* _BRIEF_
Your answer must be an exact transcription of the data, with every picture omitted.

▶

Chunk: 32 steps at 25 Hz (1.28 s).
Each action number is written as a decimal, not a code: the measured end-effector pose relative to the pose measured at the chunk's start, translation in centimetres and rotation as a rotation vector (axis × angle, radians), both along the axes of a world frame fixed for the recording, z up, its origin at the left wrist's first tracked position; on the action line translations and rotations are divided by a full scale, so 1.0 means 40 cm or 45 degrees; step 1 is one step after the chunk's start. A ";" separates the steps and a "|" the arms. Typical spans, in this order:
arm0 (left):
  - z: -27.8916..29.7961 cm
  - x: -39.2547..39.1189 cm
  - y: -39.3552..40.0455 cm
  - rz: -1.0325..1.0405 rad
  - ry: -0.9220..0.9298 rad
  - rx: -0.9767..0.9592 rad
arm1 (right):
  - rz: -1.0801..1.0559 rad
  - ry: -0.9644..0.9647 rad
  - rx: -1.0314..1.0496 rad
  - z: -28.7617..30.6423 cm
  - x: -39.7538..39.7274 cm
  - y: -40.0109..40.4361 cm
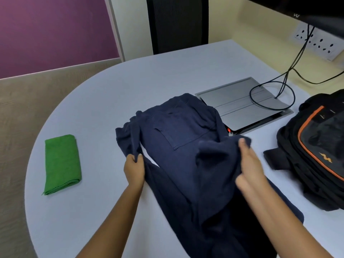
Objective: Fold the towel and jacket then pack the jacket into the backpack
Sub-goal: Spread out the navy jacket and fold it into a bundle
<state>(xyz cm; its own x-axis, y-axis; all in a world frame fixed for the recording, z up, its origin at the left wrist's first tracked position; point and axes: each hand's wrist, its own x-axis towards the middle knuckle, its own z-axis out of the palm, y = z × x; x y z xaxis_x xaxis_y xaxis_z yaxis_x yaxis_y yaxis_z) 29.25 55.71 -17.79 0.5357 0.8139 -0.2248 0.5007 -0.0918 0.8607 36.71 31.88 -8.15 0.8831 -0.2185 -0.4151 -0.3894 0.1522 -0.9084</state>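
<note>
While the navy jacket (186, 146) lies spread over the near middle of the pale counter (111, 94), its lower part trailing off toward the near edge, both hands are on it. The left hand (134, 169) has a closed grip: fingers and thumb curl round a bunched fold of cloth at the jacket's left edge, next to the sleeve that runs up from there. The right hand (249, 164) is blurred, but its grip also reads as closed on the jacket: the thumb lies on top of a raised fold on the right side and the fingers go under the cloth, lifting that part off the counter.

To the left, well apart from the jacket, the green towel (62, 163) lies folded into a narrow rectangle on the counter. To the right, near the right hand but not touching it, the black backpack (314, 155) with orange trim lies on the counter.

Farther back, just beyond the jacket's upper edge, a grey hatch panel (242, 107) is set in the counter, with black cables (290, 71) running up from it toward a wall socket strip (318, 41).
</note>
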 end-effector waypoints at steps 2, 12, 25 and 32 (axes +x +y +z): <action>0.058 -0.045 -0.026 -0.117 -0.325 0.180 | -0.118 -0.184 -0.034 0.015 0.032 -0.070; -0.015 -0.286 -0.201 -1.218 0.446 0.746 | 0.160 0.364 0.607 -0.002 -0.069 -0.123; -0.017 -0.109 -0.066 -0.525 0.952 -0.110 | 0.200 0.245 0.559 -0.009 -0.104 -0.123; 0.222 -0.105 -0.093 -0.130 -0.310 -0.174 | 0.362 -0.087 -1.039 0.074 -0.073 -0.096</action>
<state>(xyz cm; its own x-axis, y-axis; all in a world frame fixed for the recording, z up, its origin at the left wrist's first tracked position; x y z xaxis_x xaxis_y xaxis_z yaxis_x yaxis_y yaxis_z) 25.03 51.98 -8.92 0.6648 0.7241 -0.1835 0.2723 -0.0061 0.9622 33.80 28.05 -5.18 0.9667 -0.1921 -0.1691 -0.2545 -0.6524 -0.7139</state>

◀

* _EXERCISE OUTPUT_
Chunk: 32 steps at 25 Hz (1.28 s).
Each action number is written as a decimal, not a code: the measured end-effector pose relative to the pose measured at the chunk's start, translation in centimetres and rotation as a rotation vector (axis × angle, radians), both along the axes of a world frame fixed for the recording, z up, its origin at the left wrist's first tracked position; on the action line translations and rotations are divided by a full scale, so 1.0 means 40 cm or 45 degrees; step 1 is one step after the chunk's start. A ";" separates the steps and a "|" the arms. Typical spans, in this order:
arm0 (left):
  - z: -27.8916..29.7961 cm
  - x: -39.2547..39.1189 cm
  - y: -39.3552..40.0455 cm
  - rz: -1.0325..1.0405 rad
  - ry: -0.9220..0.9298 rad
  - rx: -0.9767..0.9592 rad
arm1 (right):
  - rz: -1.0801..1.0559 rad
  - ry: -0.9644..0.9647 rad
  - rx: -1.0314..1.0496 rad
  - z: -28.7617..30.6423 cm
  - x: -39.7538..39.7274 cm
  - y: -40.0109..40.4361 cm
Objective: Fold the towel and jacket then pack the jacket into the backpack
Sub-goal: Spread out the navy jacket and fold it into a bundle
<state>(xyz cm; its own x-axis, y-axis; all in a world frame fixed for the recording, z up, its origin at the left wrist's first tracked position; point and axes: each hand's wrist, its own x-axis towards the middle knuckle, its own z-axis out of the palm, y = z × x; x y z xaxis_x xaxis_y xaxis_z yaxis_x yaxis_y yaxis_z) 29.25 55.71 -17.79 0.5357 0.8139 -0.2248 0.5007 -0.0918 0.8607 36.71 31.88 -8.15 0.8831 -0.2185 -0.4151 -0.3894 0.1522 -0.9084</state>
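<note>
While the navy jacket (186, 146) lies spread over the near middle of the pale counter (111, 94), its lower part trailing off toward the near edge, both hands are on it. The left hand (134, 169) has a closed grip: fingers and thumb curl round a bunched fold of cloth at the jacket's left edge, next to the sleeve that runs up from there. The right hand (249, 164) is blurred, but its grip also reads as closed on the jacket: the thumb lies on top of a raised fold on the right side and the fingers go under the cloth, lifting that part off the counter.

To the left, well apart from the jacket, the green towel (62, 163) lies folded into a narrow rectangle on the counter. To the right, near the right hand but not touching it, the black backpack (314, 155) with orange trim lies on the counter.

Farther back, just beyond the jacket's upper edge, a grey hatch panel (242, 107) is set in the counter, with black cables (290, 71) running up from it toward a wall socket strip (318, 41).
</note>
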 end-effector waypoints at steps 2, 12, 25 and 32 (axes +x +y +z): <action>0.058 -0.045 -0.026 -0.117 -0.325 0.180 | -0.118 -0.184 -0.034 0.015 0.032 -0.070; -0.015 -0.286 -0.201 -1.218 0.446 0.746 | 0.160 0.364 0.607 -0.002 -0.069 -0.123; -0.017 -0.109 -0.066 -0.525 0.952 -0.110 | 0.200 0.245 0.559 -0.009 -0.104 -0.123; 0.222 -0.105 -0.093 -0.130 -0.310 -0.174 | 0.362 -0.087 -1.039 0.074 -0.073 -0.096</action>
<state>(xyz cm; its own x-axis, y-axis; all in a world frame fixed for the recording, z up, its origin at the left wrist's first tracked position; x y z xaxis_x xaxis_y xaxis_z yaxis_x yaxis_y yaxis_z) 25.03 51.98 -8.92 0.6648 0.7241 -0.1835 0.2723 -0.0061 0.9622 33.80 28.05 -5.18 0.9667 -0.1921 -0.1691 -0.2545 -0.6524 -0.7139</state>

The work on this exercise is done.